▶ [What to produce]: Without any pictures, reproduce exactly the lines running from the line containing "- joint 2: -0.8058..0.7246" through the end of the entries.

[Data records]
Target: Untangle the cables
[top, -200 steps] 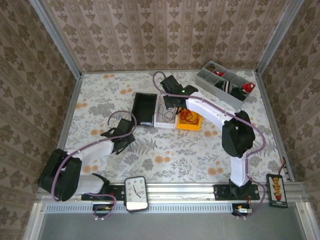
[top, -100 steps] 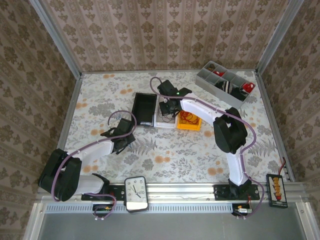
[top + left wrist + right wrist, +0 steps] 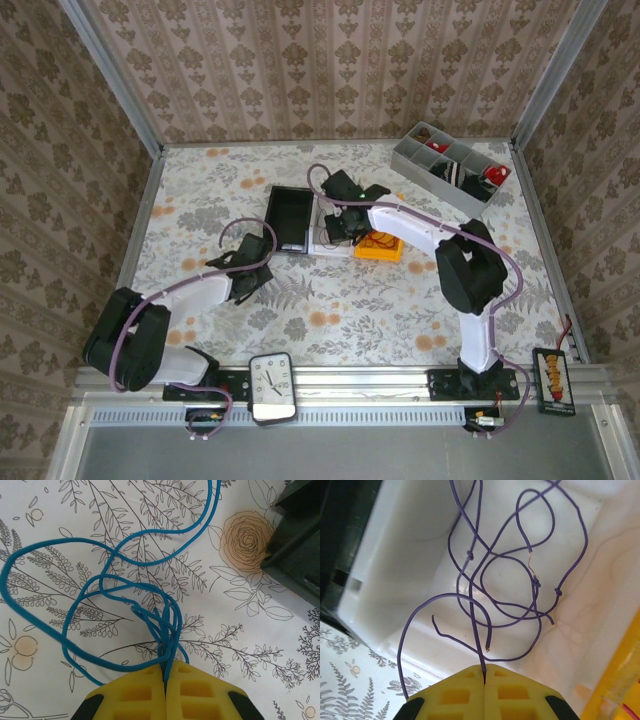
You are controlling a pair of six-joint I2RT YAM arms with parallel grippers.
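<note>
A blue cable point(image 3: 169, 630) lies in loose loops on the floral tablecloth. My left gripper point(image 3: 165, 667) is shut on a bunch of its strands and shows from above at the left of the table point(image 3: 245, 272). A thin dark purplish-grey cable point(image 3: 470, 555) with small knots sprawls in a white tray point(image 3: 410, 545). My right gripper point(image 3: 484, 667) is shut on one strand of it, and in the top view it point(image 3: 340, 222) hangs over that white tray point(image 3: 326, 243). A red cable point(image 3: 378, 238) sits in the yellow tray point(image 3: 392, 252).
A black tray point(image 3: 290, 220) stands left of the white one, and its corner point(image 3: 300, 555) is near the blue loops. A grey divided box point(image 3: 450, 170) is at the back right. A clock point(image 3: 272, 385) and a small device point(image 3: 553, 380) rest on the front rail.
The right arm has shifted its elbow left and back again, with its gripper staying over the white tray. The left arm has reached slightly farther forward.
</note>
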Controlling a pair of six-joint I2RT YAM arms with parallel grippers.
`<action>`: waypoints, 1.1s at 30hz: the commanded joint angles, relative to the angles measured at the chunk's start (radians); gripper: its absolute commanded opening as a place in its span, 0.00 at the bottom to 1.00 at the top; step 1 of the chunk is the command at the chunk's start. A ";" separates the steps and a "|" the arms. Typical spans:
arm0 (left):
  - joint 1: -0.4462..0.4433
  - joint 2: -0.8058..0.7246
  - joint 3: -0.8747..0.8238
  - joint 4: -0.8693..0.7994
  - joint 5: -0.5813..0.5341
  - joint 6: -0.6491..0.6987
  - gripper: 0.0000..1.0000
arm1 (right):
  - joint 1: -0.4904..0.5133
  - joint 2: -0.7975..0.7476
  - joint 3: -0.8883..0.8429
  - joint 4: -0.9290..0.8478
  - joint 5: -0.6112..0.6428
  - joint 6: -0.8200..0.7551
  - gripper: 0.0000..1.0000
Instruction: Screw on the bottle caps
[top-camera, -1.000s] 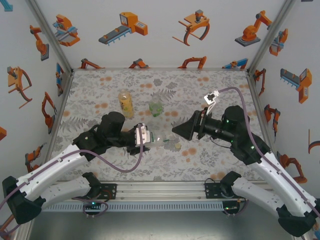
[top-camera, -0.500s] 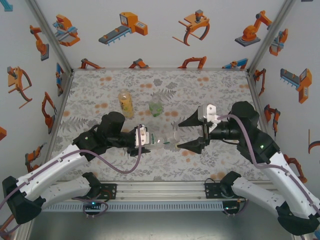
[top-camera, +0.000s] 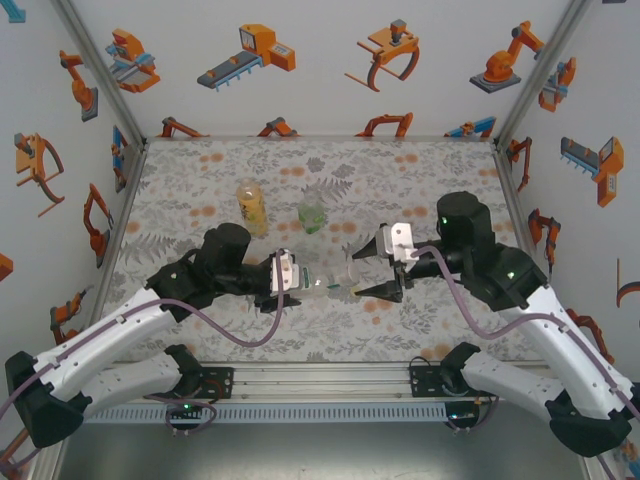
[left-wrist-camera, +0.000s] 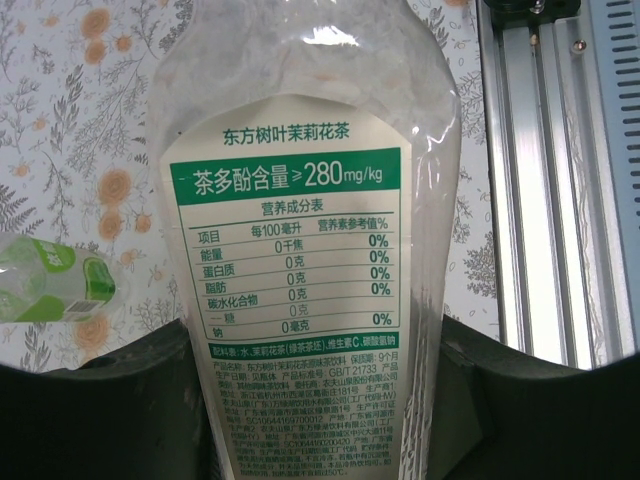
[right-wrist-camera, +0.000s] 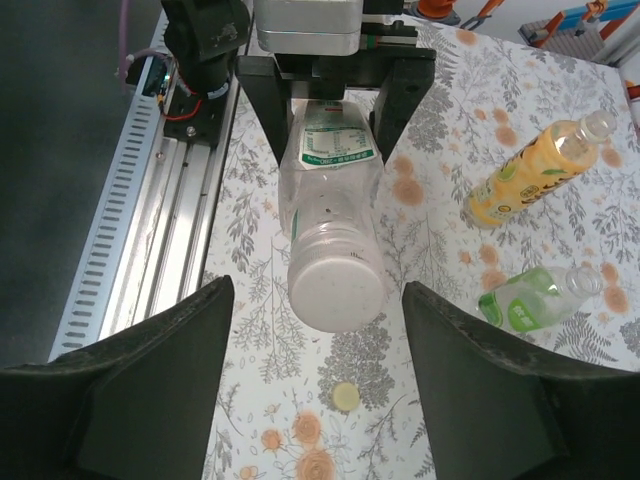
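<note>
Two bottles stand toward the table's (top-camera: 200, 180) far edge, the amber bottle (top-camera: 251, 205) left of the green bottle (top-camera: 312, 215). Nearer, the left gripper (top-camera: 298, 276) clamps the slim clear bottle (right-wrist-camera: 335, 230) level. Its white cap (right-wrist-camera: 337, 290) faces the right gripper (top-camera: 367, 270), whose jaws are spread wide. A yellow-green cap (right-wrist-camera: 346, 397) lies below.

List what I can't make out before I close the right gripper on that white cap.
Left wrist: the neck of the clear bottle is cut off by the top edge, and the green bottle by the left edge.
Right wrist: the white cap faces the camera end-on and hides its own threads, so its seating is unclear.
Top external: the yellow-green cap is too small to judge beside the right gripper.
</note>
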 joint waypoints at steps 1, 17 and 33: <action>-0.003 0.002 0.027 -0.006 0.030 0.018 0.04 | 0.008 -0.001 -0.020 0.033 -0.005 -0.019 0.57; -0.003 0.006 0.031 -0.006 0.040 0.015 0.04 | 0.012 0.015 -0.043 0.085 -0.008 0.027 0.48; -0.003 0.007 0.030 0.004 -0.023 0.006 0.03 | 0.014 -0.014 -0.147 0.297 0.101 0.498 0.08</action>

▶ [The answer]:
  - joint 2: -0.8058..0.7246
  - joint 3: -0.8747..0.8238
  - joint 4: -0.8693..0.7994
  - joint 5: -0.5813..0.5341
  - joint 6: -0.6491..0.6987
  - gripper: 0.0000..1.0000
arm1 (right):
  - joint 1: -0.4904..0.5133
  - joint 2: -0.7975..0.7476
  - joint 3: -0.8883..0.8429
  - joint 4: -0.9290..0.8478
  - joint 5: -0.6112..0.6428
  - joint 6: -0.8200..0.7551
  - gripper: 0.0000..1.0000
Instruction: Screw on the bottle caps
[top-camera, -1.000s] 
[top-camera, -0.500s] 
[top-camera, +0.000s] 
[left-wrist-camera, +0.000s] 
[right-wrist-camera, +0.000s] 
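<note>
Two bottles stand toward the table's (top-camera: 200, 180) far edge, the amber bottle (top-camera: 251, 205) left of the green bottle (top-camera: 312, 215). Nearer, the left gripper (top-camera: 298, 276) clamps the slim clear bottle (right-wrist-camera: 335, 230) level. Its white cap (right-wrist-camera: 337, 290) faces the right gripper (top-camera: 367, 270), whose jaws are spread wide. A yellow-green cap (right-wrist-camera: 346, 397) lies below.

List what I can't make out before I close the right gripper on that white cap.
Left wrist: the neck of the clear bottle is cut off by the top edge, and the green bottle by the left edge.
Right wrist: the white cap faces the camera end-on and hides its own threads, so its seating is unclear.
Top external: the yellow-green cap is too small to judge beside the right gripper.
</note>
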 joint waypoints at steps 1, 17 and 33: <action>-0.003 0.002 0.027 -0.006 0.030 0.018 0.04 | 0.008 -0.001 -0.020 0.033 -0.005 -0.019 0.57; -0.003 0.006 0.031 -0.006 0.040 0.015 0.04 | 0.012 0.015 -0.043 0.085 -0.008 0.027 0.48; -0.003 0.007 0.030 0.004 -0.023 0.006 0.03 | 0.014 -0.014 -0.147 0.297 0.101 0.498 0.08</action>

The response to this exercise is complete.